## Work to complete
Within the listing, each line that has the string "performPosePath" should be copied.

*** Opening of Information provided ***

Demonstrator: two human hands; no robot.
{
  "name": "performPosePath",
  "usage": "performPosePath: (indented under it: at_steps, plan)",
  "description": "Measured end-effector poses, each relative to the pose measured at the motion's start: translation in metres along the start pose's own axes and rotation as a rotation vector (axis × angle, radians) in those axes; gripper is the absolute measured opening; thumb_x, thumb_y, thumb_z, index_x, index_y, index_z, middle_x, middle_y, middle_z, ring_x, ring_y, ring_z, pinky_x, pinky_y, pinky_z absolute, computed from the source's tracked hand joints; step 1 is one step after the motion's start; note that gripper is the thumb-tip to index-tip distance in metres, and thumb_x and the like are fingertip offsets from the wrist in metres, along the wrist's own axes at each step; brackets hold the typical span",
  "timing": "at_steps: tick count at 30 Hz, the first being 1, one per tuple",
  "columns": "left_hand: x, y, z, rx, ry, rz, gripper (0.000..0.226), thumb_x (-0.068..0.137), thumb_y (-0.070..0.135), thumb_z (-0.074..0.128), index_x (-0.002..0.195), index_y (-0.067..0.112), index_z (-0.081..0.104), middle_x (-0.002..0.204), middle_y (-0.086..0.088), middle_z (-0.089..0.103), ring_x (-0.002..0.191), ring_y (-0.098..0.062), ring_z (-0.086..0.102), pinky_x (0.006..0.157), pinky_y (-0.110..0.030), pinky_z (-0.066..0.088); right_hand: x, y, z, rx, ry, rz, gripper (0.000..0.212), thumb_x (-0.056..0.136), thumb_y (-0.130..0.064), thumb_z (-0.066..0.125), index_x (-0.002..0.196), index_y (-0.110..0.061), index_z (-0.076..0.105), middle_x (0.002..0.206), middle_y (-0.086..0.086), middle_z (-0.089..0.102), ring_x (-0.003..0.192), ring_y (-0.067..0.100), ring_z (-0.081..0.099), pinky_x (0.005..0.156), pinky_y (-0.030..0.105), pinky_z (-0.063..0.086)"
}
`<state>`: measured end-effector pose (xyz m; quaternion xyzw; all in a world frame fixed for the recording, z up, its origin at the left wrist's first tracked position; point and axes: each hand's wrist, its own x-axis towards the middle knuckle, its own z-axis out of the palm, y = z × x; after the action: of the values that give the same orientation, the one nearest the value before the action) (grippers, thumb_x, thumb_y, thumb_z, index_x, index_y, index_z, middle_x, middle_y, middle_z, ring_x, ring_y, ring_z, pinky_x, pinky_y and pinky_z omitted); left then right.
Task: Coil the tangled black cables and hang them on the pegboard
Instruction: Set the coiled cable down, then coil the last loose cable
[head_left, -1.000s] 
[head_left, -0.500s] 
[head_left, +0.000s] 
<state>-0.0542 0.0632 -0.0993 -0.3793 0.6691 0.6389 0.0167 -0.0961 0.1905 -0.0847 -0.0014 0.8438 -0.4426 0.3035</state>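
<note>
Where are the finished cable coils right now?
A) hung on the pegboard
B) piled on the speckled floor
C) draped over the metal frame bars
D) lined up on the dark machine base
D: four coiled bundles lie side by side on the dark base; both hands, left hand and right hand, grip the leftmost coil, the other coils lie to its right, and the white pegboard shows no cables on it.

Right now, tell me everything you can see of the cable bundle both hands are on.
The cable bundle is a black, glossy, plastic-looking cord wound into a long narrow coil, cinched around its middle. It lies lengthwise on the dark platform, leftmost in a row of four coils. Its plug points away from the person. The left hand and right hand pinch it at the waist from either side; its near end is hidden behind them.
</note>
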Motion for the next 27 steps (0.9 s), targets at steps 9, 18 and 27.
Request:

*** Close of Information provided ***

## Solved exercise
  "name": "performPosePath",
  "usage": "performPosePath: (indented under it: at_steps, plan)",

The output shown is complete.